Casa Branca emite resposta contundente após Trump ser acusado de abusar sexualmente de meninas menores de idade em arquivos de Epstein recém-divulgados
Uma nova leva de documentos ligados a Jeffrey Epstein voltou a provocar repercussão política nos Estados Unidos, especialmente após alegações não verificadas envolvendo o presidente Donald Trump surgirem e desaparecerem dos arquivos públicos. A divulgação reacendeu debates sobre transparência, responsabilidade institucional e o alcance real das investigações conduzidas pelo governo americano nos últimos anos.
Os arquivos, tornados públicos no fim de janeiro, reúnem milhões de páginas, imagens e registros enviados ao FBI por cidadãos ao longo do tempo. Entre esse material, apareceram anotações e denúncias sem comprovação, reunidas em 2025, pouco antes de períodos eleitorais sensíveis. Uma dessas alegações citava o atual presidente, afirmando que ele teria cometido abuso sexual contra uma adolescente décadas atrás. A denúncia foi rapidamente rejeitada pela Casa Branca e pelo Departamento de Justiça, que afirmaram que o conteúdo não tinha fundamento factual.

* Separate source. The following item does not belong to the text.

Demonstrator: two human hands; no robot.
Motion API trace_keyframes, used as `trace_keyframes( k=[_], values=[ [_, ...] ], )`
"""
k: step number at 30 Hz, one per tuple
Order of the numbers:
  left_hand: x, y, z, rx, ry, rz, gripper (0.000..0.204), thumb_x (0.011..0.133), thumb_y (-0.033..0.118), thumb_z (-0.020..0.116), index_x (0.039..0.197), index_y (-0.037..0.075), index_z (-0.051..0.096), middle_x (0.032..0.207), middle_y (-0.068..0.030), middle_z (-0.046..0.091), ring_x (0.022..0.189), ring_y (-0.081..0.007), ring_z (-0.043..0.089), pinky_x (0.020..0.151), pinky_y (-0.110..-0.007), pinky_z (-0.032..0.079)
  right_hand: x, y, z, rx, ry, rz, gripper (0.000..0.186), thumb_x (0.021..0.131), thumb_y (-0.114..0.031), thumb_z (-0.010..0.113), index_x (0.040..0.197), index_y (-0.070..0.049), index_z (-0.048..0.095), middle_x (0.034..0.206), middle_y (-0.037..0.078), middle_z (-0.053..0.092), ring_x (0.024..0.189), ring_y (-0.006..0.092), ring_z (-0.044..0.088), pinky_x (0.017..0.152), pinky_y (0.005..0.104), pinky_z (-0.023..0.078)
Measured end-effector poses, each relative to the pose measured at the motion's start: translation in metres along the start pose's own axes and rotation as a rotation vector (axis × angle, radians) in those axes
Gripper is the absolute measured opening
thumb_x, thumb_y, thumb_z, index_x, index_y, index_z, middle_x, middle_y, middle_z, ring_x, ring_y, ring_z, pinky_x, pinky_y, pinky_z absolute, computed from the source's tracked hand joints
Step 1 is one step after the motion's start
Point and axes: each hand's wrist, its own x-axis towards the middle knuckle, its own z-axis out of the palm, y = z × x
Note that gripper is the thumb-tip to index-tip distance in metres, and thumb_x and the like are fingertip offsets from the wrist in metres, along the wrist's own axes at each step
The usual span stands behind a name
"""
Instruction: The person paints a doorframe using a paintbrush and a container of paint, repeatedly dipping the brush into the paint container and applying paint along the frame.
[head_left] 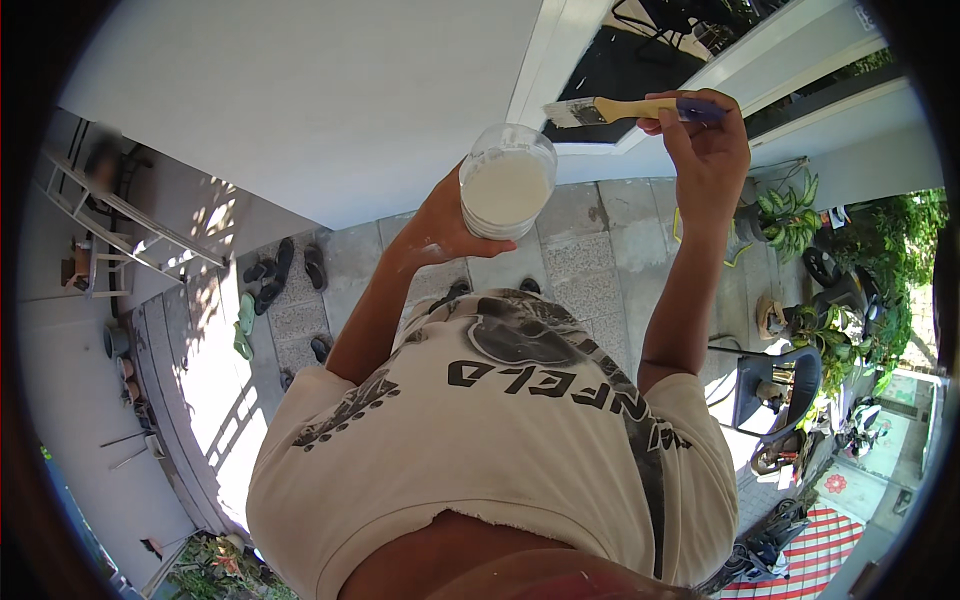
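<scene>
My left hand (440, 228) is wrapped round a clear plastic container (505, 190) of white paint or a similar white liquid, with white smudges on my thumb side. In my right hand (706, 140), raised to the right of the container, is a flat paintbrush (630, 110) with a pale wooden handle, a purple end and whitish bristles. The bristles are held level, above and right of the container's rim. Behind them are a white wall (300, 100) and a white-framed opening (530, 70) with dark panes.
A white ladder (150, 225) stands at the left. Dark sandals (275, 280) and green slippers (243, 325) lie on the paved floor (560, 240). To the right are potted plants (785, 210), a black chair (805, 390), assorted clutter and a red-and-white striped cloth (815, 555).
</scene>
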Motion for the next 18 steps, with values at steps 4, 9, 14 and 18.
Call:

Reação oficial e conteúdo dos arquivos
Em comunicado conjunto, a Casa Branca e o Departamento de Justiça dos EUA afirmaram que parte do material divulgado contém informações falsas, sensacionalistas ou até mesmo fabricadas. Segundo o governo, todo o conteúdo publicado corresponde exatamente ao que foi recebido pelo FBI ao longo dos anos, sem validação prévia, o que inclui relatos anônimos, imagens de origem desconhecida e documentos não confirmados.
De acordo com o posicionamento oficial, se qualquer uma dessas acusações tivesse base real, já teria sido utilizada de forma contundente em disputas políticas anteriores. O governo reforçou que o simples fato de um nome constar nos arquivos não implica culpa ou envolvimento em crimes. Entre os documentos divulgados também aparecem imagens e referências a outras figuras públicas, incluindo Andrew Mountbatten-Windsor, ex-Príncipe Andrew, registradas em contextos investigativos distintos.
Durante algumas horas, os arquivos chegaram a ser retirados do site oficial do Departamento de Justiça, sob a justificativa de sobrecarga técnica. Posteriormente, o acesso foi restabelecido, segundo informações repassadas à imprensa britânica.
Disputa política e pedidos por mais transparência
A liberação mais recente foi apresentada pelo governo como o encerramento das obrigações legais de transparência relacionadas ao caso Epstein. No entanto, parlamentares do Partido Democrata contestam essa versão. Para eles, ainda existiriam documentos, fotos e registros relevantes que não foram tornados públicos.
O deputado democrata Robert Garcia declarou que o governo estaria retendo cerca de metade do material relacionado ao caso, apesar de afirmar que cumpriu integralmente a lei. Segundo ele, o comitê de supervisão do Congresso emitiu uma intimação formal para que a procuradora-geral Pam Bondi entregue todos os arquivos ao Legislativo, garantindo ao mesmo tempo a proteção das vítimas.
Garcia afirmou que o objetivo é identificar cúmplices, financiadores e outros envolvidos nos crimes atribuídos a Epstein, incluindo abusos contra mulheres e menores. Ele destacou que a análise do material divulgado até agora será aprofundada, mas deixou claro que a investigação parlamentar ainda está em estágio inicial.
Jeffrey Epstein, condenado por crimes sexuais, morreu em 2019 enquanto estava sob custódia. Mesmo anos após sua morte, o caso continua a gerar tensões políticas, disputas institucionais e questionamentos sobre até que ponto o Estado americano está disposto a expor todas as informações relacionadas a um dos maiores escândalos criminais das últimas décadas.